■ About this exercise: In the listing below, find the line with "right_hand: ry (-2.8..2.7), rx" and the line with "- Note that". Repeat those two lines and all lines between them exactly.

(Beginning of Given data)

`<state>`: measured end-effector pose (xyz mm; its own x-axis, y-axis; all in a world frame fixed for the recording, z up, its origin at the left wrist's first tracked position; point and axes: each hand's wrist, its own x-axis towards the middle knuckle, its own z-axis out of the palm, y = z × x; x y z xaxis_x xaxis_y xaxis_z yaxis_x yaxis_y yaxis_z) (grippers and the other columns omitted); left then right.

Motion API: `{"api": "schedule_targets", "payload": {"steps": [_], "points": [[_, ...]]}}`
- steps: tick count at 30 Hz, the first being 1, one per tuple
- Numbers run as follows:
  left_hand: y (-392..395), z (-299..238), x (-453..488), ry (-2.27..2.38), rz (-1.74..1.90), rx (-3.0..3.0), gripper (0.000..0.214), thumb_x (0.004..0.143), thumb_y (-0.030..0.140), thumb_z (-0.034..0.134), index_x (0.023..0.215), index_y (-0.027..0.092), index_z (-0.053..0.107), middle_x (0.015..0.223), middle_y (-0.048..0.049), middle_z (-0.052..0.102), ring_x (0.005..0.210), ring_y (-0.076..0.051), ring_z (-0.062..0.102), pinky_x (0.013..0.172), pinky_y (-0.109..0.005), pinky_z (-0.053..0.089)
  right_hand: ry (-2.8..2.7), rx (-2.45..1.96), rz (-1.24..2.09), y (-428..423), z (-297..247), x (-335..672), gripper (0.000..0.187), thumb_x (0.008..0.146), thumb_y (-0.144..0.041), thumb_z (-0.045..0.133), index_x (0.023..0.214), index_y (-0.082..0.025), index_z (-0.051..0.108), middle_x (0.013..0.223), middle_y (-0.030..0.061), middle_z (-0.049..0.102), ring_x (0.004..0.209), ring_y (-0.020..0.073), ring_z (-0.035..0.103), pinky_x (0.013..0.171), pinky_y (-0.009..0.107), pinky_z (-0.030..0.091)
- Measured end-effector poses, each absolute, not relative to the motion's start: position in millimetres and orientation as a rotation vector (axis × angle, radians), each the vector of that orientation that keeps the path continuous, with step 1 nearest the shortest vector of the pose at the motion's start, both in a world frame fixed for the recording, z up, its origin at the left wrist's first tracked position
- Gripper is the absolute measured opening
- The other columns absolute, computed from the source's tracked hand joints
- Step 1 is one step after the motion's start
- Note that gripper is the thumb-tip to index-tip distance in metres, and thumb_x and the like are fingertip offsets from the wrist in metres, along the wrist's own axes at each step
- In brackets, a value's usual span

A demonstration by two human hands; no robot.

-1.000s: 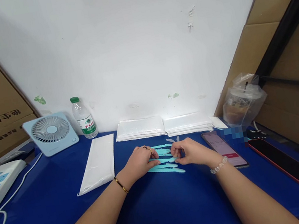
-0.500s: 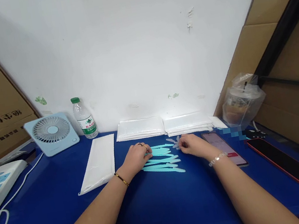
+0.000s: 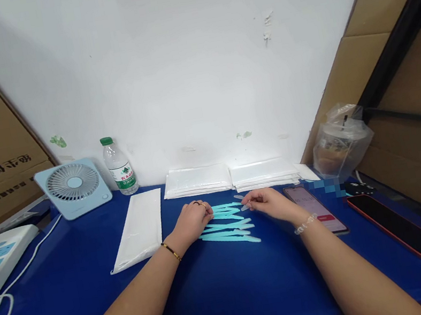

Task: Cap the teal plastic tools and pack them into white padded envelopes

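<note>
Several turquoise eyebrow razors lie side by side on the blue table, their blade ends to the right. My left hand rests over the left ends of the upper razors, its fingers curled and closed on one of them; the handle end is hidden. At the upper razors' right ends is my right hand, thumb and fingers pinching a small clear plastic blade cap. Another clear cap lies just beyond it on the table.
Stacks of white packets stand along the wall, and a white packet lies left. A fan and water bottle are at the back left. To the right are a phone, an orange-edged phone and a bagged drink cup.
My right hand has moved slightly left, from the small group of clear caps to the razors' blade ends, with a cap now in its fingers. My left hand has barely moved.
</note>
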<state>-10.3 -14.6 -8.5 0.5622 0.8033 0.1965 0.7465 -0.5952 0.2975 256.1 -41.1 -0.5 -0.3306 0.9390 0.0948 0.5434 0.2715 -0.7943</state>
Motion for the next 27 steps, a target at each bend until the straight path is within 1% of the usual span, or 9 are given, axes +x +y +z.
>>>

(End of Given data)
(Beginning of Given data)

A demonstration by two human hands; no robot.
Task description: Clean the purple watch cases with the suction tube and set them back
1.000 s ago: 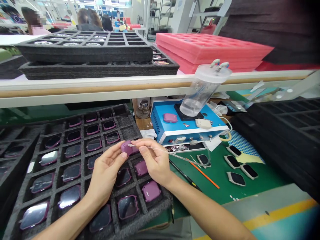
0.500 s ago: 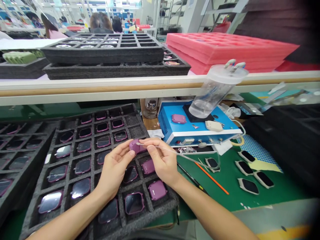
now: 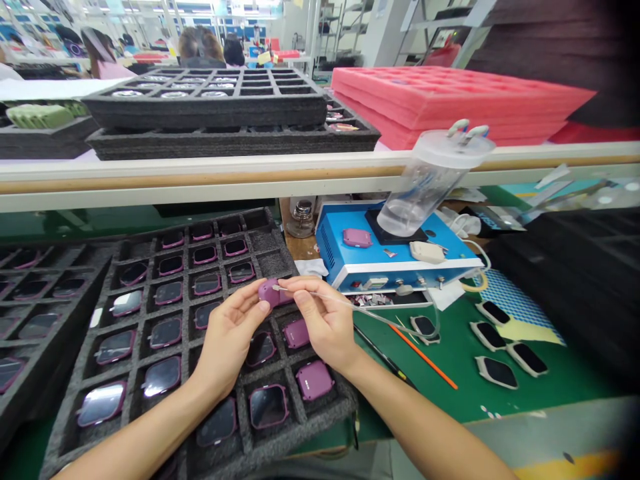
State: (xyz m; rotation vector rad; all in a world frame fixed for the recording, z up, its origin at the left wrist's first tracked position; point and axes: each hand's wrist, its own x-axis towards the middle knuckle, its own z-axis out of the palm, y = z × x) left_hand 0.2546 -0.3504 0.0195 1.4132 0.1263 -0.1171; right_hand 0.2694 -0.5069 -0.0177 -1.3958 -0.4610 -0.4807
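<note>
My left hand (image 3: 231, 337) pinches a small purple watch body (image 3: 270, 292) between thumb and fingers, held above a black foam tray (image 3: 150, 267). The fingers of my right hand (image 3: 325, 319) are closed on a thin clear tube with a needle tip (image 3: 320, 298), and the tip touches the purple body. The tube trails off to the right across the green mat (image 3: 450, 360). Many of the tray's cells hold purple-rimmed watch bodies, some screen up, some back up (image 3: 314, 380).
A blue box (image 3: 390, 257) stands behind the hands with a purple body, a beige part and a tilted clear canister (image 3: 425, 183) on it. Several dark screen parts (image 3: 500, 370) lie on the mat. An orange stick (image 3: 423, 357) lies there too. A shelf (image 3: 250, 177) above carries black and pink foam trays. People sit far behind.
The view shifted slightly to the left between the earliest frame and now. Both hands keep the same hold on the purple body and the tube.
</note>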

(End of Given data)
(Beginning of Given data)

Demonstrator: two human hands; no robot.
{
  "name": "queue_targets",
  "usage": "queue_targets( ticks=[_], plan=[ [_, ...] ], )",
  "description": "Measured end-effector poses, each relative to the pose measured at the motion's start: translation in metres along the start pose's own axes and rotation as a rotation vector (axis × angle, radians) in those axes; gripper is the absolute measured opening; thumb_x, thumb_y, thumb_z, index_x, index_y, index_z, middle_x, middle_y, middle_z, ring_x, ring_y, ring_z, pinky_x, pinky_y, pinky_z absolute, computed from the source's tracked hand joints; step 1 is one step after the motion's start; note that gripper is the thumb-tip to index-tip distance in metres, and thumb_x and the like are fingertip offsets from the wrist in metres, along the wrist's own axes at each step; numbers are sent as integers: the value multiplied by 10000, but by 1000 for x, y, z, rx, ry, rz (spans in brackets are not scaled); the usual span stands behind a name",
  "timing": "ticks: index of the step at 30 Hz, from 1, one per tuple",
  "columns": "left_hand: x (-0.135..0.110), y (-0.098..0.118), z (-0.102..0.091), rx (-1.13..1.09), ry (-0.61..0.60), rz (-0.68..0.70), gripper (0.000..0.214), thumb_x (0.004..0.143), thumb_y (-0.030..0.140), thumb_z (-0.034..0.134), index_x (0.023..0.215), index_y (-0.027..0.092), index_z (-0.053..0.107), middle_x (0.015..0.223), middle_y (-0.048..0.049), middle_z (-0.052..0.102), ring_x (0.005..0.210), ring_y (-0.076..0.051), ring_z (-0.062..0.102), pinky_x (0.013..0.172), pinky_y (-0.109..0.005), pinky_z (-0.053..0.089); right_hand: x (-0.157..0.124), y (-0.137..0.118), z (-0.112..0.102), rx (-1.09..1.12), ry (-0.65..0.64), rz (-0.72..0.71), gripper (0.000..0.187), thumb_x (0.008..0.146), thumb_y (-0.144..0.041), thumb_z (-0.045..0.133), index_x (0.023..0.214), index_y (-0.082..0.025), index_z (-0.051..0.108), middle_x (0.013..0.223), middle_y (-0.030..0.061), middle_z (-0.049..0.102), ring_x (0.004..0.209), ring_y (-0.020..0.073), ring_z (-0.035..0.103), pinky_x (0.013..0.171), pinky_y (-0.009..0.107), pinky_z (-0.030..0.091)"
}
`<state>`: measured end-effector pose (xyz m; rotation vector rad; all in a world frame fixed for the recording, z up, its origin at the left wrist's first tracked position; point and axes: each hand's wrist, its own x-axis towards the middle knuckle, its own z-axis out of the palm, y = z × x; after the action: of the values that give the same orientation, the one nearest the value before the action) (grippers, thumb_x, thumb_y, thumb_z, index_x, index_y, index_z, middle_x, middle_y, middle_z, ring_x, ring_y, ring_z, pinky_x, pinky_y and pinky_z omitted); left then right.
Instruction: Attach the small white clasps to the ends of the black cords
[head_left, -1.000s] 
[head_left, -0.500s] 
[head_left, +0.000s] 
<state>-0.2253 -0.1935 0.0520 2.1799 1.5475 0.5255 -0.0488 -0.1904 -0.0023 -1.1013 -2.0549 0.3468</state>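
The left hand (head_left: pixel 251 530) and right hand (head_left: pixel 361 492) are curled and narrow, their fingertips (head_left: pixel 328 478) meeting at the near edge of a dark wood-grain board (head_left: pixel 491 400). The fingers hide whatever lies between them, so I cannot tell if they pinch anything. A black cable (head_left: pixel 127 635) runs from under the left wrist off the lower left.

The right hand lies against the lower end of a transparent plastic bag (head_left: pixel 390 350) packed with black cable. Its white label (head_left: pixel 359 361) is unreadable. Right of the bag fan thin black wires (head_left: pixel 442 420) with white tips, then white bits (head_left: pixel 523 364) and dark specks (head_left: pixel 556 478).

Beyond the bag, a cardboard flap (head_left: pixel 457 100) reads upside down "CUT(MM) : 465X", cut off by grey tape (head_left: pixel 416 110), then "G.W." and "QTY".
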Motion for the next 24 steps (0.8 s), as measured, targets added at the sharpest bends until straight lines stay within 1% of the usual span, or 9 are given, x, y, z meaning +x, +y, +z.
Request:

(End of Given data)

■ Result for this exercise:
  right_hand: ry (-2.8..2.7), rx (-2.45..1.96), rz (-1.24..2.09), y (-428..423), z (-297..247), x (-335..672), gripper (0.000..0.187), thumb_x (0.008..0.146), thumb_y (-0.144..0.041), thumb_z (-0.045..0.133), index_x (0.023..0.214), index_y (-0.082..0.025), index_z (-0.051..0.108), middle_x (0.013..0.223), middle_y (-0.030..0.061), middle_z (-0.049..0.102), ring_x (0.004..0.209), ring_y (-0.020..0.073), ring_z (-0.035..0.103), pinky_x (0.013..0.171), pinky_y (-0.009..0.107), pinky_z (-0.030..0.091)
- Measured end-effector poses, each absolute, not relative to the motion's start: position in millimetres and orientation as a rotation vector (axis × angle, radians), each the vector of that orientation that keeps the path continuous, with step 1 nearest the shortest vector of the pose at the motion's start, both in a world frame fixed for the recording, z up, its origin at the left wrist's first tracked position
- Gripper is the absolute measured opening
- The other columns absolute, computed from the source's tracked hand joints
- Step 1 is one step after the motion's start
- Note that gripper is the thumb-tip to index-tip distance in metres, and thumb_x and the like are fingertip offsets from the wrist in metres, along the wrist's own axes at each step

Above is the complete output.